Mélanie essaya d’en parler à sa mère, mais comme à son habitude, celle-ci lui dit : « Tu ne vas pas encore inventer des fariboles ! » Alors elle s’était tue, mais quand elle revoyait le cousin, elle s’arrangeait pour ne jamais se retrouver seule avec lui.
 
Était-ce la phrase, était-ce le son de la voix, elle ne savait plus. Mais elle s’écarta involontairement de l’homme. Il la regardait en souriant. Les yeux de Mélanie se remplirent de larmes. Même si Frédéric Dutilleul ne comprenait pas, il sortit un mouchoir délicatement parfumé et lui essuya les yeux. En la dévisageant gentiment, il ajouta : « Quand je vous ai vue à l’agence d’Aligre, j’ai eu envie de vous revoir. J’aimerais beaucoup que vous acceptiez de nous rejoindre. » Il expliqua, ensuite, ce qu’elle aurait à faire. Puis, percevant son inquiétude, il ajouta : « Soyez sans crainte, avec mon compagnon et moi vous serez en sécurité. »

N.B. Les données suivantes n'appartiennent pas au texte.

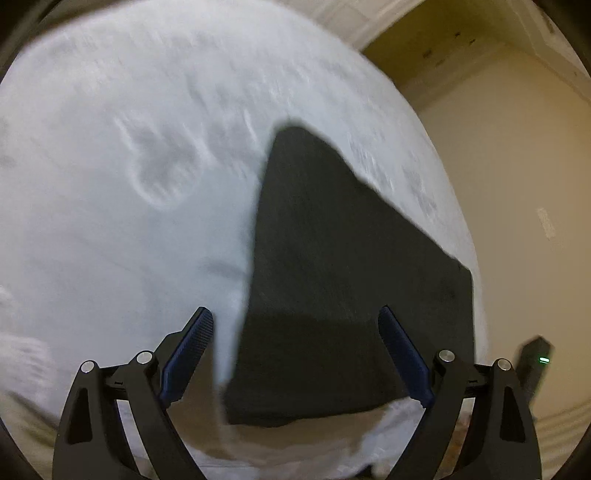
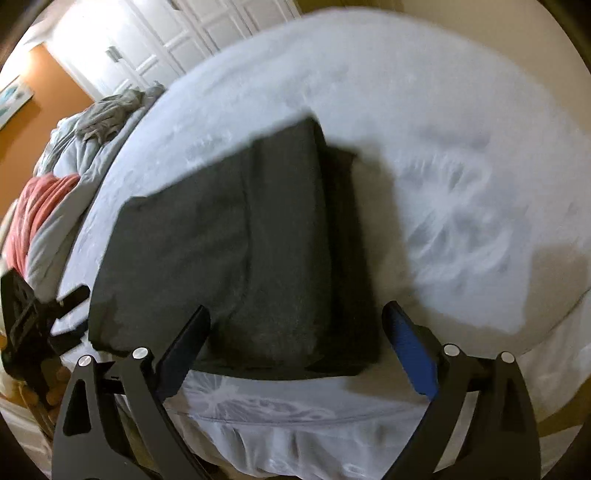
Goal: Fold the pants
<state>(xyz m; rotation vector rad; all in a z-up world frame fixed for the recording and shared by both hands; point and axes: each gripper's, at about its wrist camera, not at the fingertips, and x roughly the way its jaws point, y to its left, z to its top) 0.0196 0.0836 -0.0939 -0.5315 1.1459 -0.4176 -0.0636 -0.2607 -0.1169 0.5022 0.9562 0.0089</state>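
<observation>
Dark grey pants (image 2: 236, 236) lie folded in layers on a pale blue bed sheet (image 2: 443, 129), near the bed's front edge. In the left wrist view the same pants (image 1: 332, 277) taper away from me across the sheet (image 1: 129, 166). My left gripper (image 1: 295, 314) is open, its blue-padded fingers (image 1: 402, 354) wide apart over the near end of the pants, nothing pinched between them. My right gripper (image 2: 297, 310) is open too, hanging above the near folded edge with no cloth in its jaws. The left gripper (image 2: 29, 314) shows as a black shape at the left edge of the right wrist view.
A heap of grey, pale blue and pink bedding (image 2: 62, 173) lies at the far left of the bed. White doors (image 2: 192, 33) and an orange wall (image 2: 22, 122) stand beyond. The sheet's front edge (image 2: 295, 424) drops away below the pants. A cream wall (image 1: 517, 184) lies right of the bed.
</observation>
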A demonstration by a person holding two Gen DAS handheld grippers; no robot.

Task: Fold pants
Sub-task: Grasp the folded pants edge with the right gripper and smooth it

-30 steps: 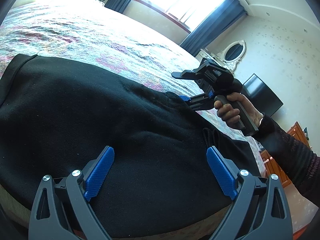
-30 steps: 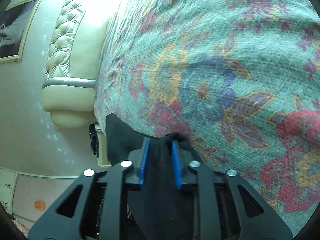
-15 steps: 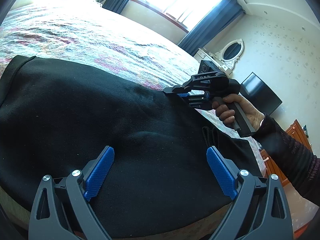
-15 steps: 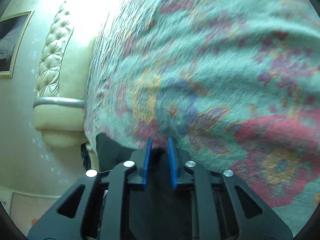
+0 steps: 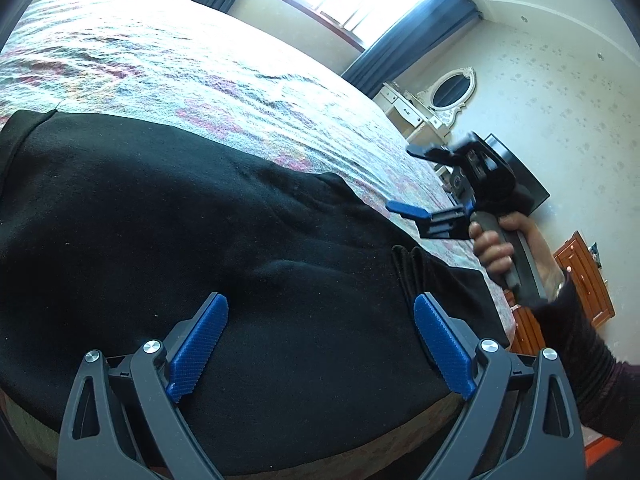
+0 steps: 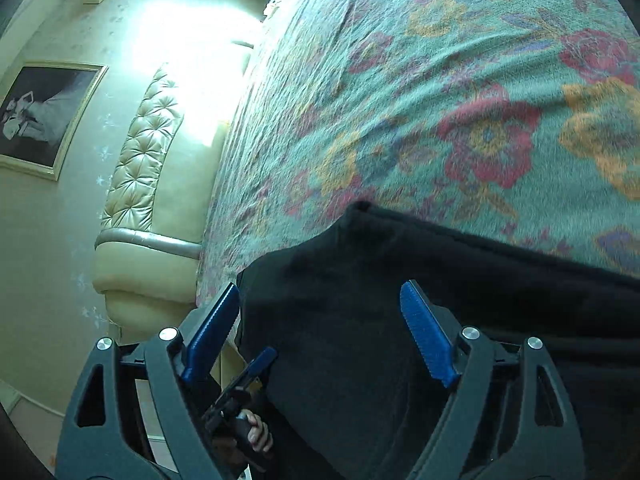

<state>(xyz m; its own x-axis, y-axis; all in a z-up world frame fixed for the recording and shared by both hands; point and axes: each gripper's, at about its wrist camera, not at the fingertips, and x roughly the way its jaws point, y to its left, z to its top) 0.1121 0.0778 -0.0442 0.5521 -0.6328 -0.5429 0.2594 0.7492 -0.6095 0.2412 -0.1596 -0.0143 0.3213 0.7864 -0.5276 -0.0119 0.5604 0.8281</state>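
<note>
The black pants (image 5: 208,248) lay spread flat on the floral bedspread (image 5: 168,68) of the bed, along its near edge. In the left wrist view their long axis ran from the left of the frame toward the right, parallel to that edge; the left end was cut off by the frame, and the near hem was hidden behind the left tongs (image 5: 320,344). At the right end a bunched fold stood in ridges near the bed's corner. Which end was the waistband could not be determined.

The left tongs were spread wide above the cloth, with nothing gripped. The right tongs (image 6: 320,336), held in the person's right hand (image 5: 496,252), had just been opening; their pads (image 6: 426,336) stood apart over the pants and clear of the fabric, released. The right wrist view was slightly blurred. The pants' far edge there ran across the frame, rising to a small peak near the centre.
</note>
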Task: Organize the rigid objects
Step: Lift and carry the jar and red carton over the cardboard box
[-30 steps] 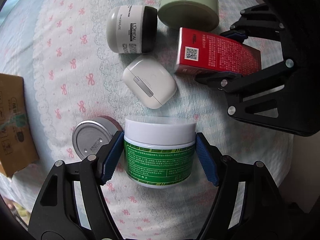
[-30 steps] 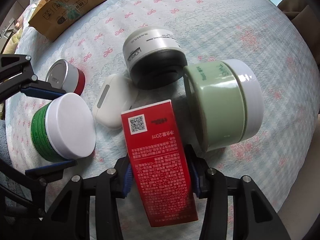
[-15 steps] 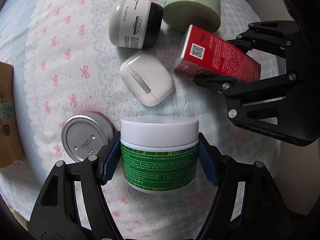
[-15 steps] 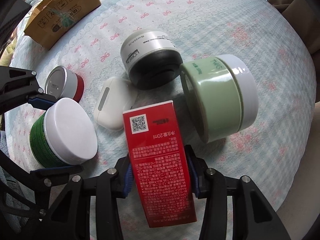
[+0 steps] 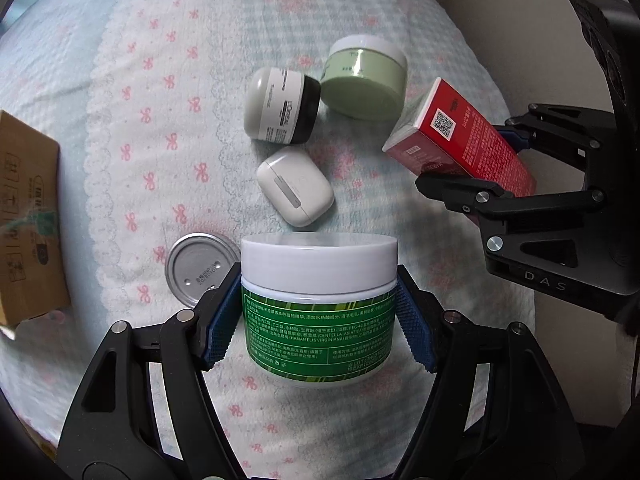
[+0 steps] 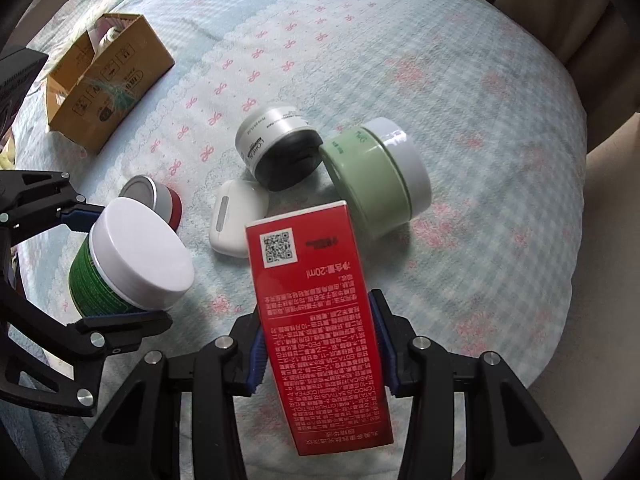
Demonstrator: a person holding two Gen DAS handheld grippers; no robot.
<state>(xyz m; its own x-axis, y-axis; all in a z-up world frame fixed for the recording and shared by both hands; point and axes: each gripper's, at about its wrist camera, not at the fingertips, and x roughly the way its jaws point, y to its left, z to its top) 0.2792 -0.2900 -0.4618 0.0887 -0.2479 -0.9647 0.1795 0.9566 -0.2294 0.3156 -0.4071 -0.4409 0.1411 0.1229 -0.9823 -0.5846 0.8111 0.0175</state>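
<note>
Print "20ml" and QR code on red rectangular carton (image 6: 316, 312), clamped by downward-pointing right gripper (image 6: 318, 344); green-labelled white-lidded jar (image 5: 320, 312), "CENTELLA ASIATICA", clamped by downward-pointing left gripper (image 5: 318, 320).

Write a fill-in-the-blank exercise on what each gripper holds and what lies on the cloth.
1. The left gripper is shut on the ____ jar.
2. The right gripper clamps a red ____.
3. The white earbud case lies on the ____ cloth.

Missing words: green; box; bow-patterned
</note>
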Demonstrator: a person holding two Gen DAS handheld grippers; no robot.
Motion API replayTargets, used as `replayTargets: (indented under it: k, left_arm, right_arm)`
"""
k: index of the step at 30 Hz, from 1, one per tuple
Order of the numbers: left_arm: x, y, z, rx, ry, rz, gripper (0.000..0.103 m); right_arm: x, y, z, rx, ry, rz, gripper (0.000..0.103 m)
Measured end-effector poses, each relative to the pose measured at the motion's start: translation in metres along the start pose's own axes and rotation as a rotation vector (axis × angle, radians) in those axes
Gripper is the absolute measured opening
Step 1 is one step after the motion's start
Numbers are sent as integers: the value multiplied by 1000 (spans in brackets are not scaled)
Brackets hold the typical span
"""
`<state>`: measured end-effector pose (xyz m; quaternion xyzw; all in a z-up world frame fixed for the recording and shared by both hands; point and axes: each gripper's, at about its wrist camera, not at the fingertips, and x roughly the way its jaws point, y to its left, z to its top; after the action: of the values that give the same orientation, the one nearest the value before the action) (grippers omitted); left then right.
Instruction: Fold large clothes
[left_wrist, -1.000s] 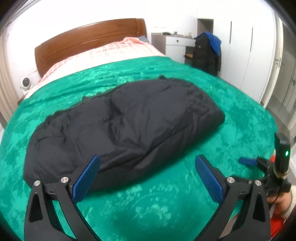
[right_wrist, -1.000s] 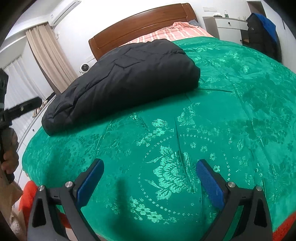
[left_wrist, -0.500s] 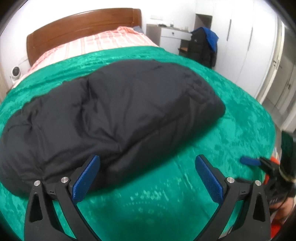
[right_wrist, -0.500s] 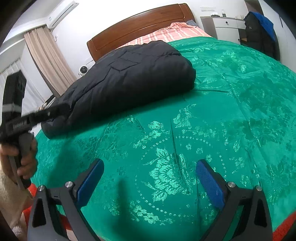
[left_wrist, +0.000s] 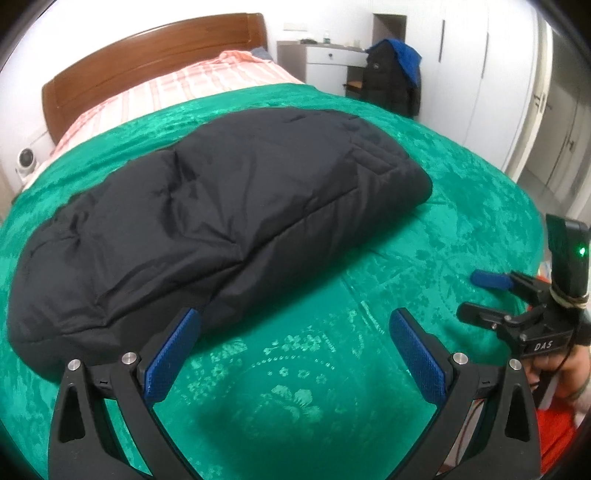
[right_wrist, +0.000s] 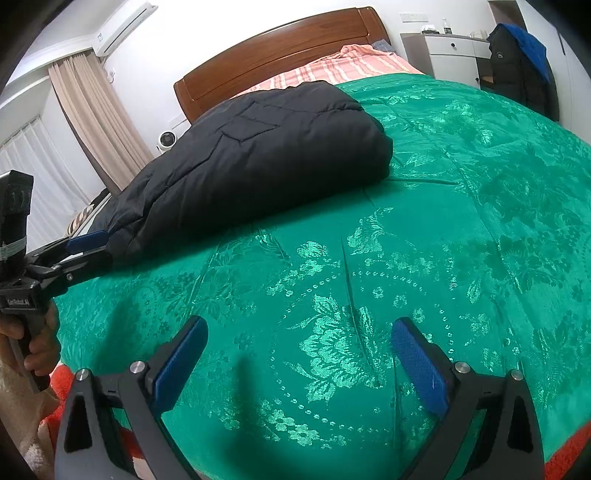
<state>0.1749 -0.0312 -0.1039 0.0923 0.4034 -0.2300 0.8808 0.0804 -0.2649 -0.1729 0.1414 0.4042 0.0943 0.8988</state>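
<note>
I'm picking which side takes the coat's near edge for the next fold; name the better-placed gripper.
Left. The left gripper is open right at the near edge of the black padded coat, one finger over its fabric. The right gripper, also open, hangs over bare green bedspread, well apart from the coat.

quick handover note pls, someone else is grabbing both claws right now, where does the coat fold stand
Left claw: open, empty, at the near edge of the black padded coat; one finger overlaps that edge, contact unclear.
Right claw: open, empty, over bare green bedspread, apart from the coat.
Coat: lies on the bedspread in a long, thick bundle, apparently already folded lengthwise, one end toward the wooden headboard.
Done: appears to be the lengthwise fold.
Left: probably folding the long bundle across to shorten it, then tidying. Neither claw has a grip yet.
</note>
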Motion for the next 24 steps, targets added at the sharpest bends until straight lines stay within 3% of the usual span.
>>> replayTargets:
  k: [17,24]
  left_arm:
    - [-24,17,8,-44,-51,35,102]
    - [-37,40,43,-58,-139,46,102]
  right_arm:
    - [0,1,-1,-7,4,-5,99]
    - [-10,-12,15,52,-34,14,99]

Mélanie le dévisagea puis, en comprenant ce qu’il venait de dire, elle éclata de rire, et après un court instant elle se leva et lui déposa un baiser sur la joue. Elle venait de retrouver la joie de vivre et un nouveau projet à réaliser. Pour sa première mission, elle se rendrait pour de bon en Andalousie, faire le tour des hôtels de leur catalogue.